Sunday, August 25, 2013

Successful Teaching Tips

Have you ever tried to make things easier for yourself and ended up making things a lot harder? I do that quite often, but occasionally, I do find success in effectively simplifying my teaching life. Below is the list I have created to share with you from my classroom experience. I’m sure most if not all of these are applicable to a homeschooling mom as well. Since I am new to the homeschooling scene, I would love for you to share tips on what has worked best for you.

Successful Teaching Tips: 

Continue to educate yourself – My students always told me I was the best teacher they ever had, but I never let it go to my head! I encourage you to attend workshops, seminars, read books, research on-line, and be open to learning from others so you can be a better teacher every day. It’s important to keep learning because teaching is not an exact science. There are so many variables that we must juggle successfully and it would take several lifetimes to learn them all, so we do our best and keep trying to improve each year 

Find mentors that inspire you and encourage you – I have been blessed to have wonderful mentors during my teaching experiences. In my brick and mortar school, Janet McDaniel and Sally Campbell inspired me, taught me, guided me, challenged me, encouraged me, and helped me to deal with those difficult days. In the virtual school, Lindy Newman was my mentor. She supported me as I learned how to teach in a completely different atmosphere! These 3 ladies are what a mentor should be! As I begin my homeschooling journey, I am on the lookout for new mentors, but I will never forget how these ladies have made me a better teacher! 

Enlist support – Whether you’re a classroom teacher or a homeschooling parent, you can’t do it all. In my kindergarten classroom, I was assisted by the best paraprofessional in the world, Sharon Bagby! Since we were a Title I school, I co-taught some lessons with a Title teacher. We also had a high ESL population, so some of my students would be supported for a period during the day by an ESL teacher. I enlisted parent support any time they were available. Even my husband, would become my lovely assistant and read with students or teach a small group lesson. If you stepped in my classroom, you better be willing to do something with my students! In the virtual world, my students were assisted by their parents/learning coaches in an individual or small group basis. Even when you’re homeschooling, it’s important to reach out to others for their expertise. Sometimes all it takes is a different person to present a bit of difficult information in a different way for the light bulb to come on. 

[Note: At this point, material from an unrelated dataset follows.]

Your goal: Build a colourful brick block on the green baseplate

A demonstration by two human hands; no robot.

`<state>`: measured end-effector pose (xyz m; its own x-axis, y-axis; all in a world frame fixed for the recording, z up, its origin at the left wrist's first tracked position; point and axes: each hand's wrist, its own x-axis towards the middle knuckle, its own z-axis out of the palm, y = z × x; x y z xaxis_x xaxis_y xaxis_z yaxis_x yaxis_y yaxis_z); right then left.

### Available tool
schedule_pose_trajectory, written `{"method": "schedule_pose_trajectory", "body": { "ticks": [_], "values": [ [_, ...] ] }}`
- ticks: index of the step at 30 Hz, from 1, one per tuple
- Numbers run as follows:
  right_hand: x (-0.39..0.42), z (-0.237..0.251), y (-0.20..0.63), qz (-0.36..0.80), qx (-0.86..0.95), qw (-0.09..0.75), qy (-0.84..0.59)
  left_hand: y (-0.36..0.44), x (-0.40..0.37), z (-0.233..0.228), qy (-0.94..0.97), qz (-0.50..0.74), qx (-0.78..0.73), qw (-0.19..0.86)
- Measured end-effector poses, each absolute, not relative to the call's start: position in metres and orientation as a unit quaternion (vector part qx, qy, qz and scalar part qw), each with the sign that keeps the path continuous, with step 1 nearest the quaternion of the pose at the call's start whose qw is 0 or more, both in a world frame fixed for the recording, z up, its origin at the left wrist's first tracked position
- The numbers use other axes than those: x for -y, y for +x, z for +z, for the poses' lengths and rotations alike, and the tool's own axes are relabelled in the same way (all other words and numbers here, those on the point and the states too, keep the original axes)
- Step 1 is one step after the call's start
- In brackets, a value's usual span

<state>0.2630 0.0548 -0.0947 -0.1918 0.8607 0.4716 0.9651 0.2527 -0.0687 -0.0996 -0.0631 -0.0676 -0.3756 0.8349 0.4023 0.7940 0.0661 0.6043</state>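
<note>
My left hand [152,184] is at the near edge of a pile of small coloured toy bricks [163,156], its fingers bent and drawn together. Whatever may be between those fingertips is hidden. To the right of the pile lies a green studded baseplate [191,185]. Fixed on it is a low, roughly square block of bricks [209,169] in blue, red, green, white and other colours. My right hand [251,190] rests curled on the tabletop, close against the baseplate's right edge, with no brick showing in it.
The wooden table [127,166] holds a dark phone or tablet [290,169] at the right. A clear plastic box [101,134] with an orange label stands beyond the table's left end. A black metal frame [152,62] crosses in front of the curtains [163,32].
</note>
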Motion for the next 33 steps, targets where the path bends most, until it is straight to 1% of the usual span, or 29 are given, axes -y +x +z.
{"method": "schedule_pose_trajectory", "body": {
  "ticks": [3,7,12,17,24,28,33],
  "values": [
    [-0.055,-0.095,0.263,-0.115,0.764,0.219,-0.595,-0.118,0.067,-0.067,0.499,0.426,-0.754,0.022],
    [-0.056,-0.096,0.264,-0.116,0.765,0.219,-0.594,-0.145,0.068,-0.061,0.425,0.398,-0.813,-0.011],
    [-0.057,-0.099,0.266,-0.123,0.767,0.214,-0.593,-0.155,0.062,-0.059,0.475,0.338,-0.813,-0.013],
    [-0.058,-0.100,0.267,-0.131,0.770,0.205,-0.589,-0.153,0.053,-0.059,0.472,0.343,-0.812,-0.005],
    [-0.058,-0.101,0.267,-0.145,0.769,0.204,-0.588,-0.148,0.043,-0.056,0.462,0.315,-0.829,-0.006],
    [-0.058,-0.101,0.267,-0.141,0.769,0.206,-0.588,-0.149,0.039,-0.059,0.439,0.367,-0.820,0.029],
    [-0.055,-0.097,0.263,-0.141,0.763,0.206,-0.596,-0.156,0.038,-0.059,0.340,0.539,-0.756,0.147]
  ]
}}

Blank does not mean a lot of work, it means endless possibilities – I used to think that in order to differentiate for each of my students that meant I had to create something different for each of them. Do you know how much time that takes when you have 24 students? Too much! A blank/generic game and a dry erase board became my best friend. I could play the same game with a small or large group of students, but in order for them to take a turn; they had to answer/solve a specifically designed problem for them. Sally had to read sight words. Mark read short vowel decodable words. John read a sentence fluently, and so on… A blank piece of paper worked during math journal time… Sally created and then transferred an ABC pattern to her paper. Mark counted out 20 blocks, drew them on his paper, and labeled them. John used blocks to create addition problems to 6, drew these on his paper and wrote the number problem, and so on… Instead of looking at what you can create to teach the child, think about what the child can create to learn. 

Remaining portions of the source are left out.